**EXERCISE OBJECTIVE:**
Would you repeat the data below exactly, taking out the images?

**RAW DATA:**

■ ■ ■ ■ ■

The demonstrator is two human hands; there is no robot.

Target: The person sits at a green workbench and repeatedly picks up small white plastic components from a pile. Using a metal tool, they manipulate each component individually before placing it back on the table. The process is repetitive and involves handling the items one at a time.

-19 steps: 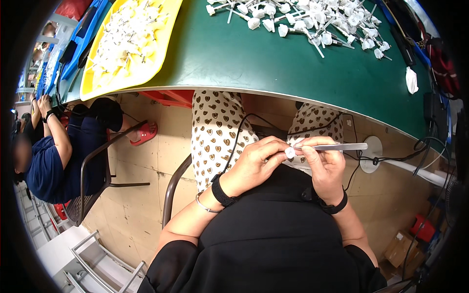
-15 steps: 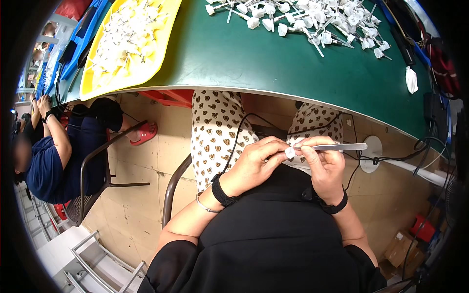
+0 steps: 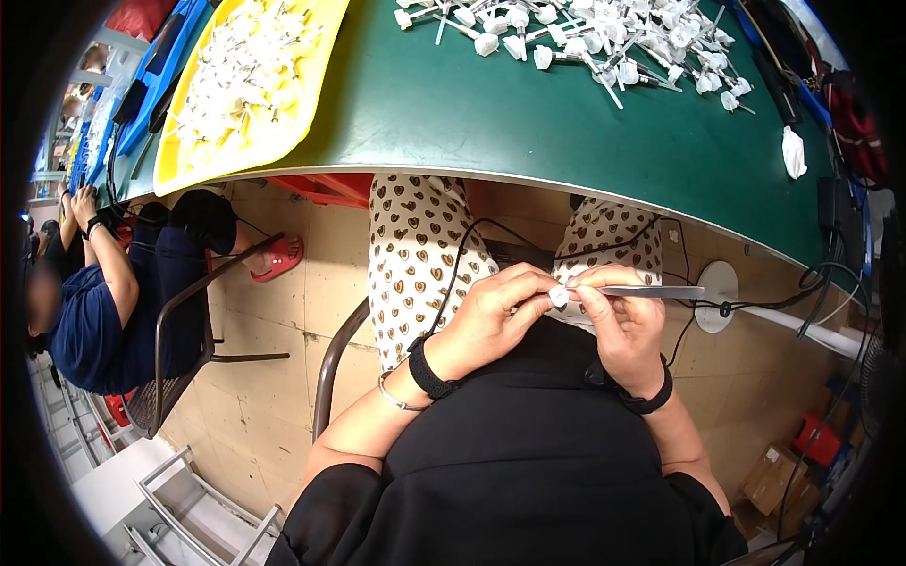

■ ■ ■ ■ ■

**ANSWER SECTION:**
The demonstrator is two human hands; there is no robot.

Target: The person sits at a green workbench and repeatedly picks up small white plastic components from a pile. Using a metal tool, they manipulate each component individually before placing it back on the table. The process is repetitive and involves handling the items one at a time.

-19 steps: 
-15 steps: 
+0 steps: 

This exercise calls for no further output.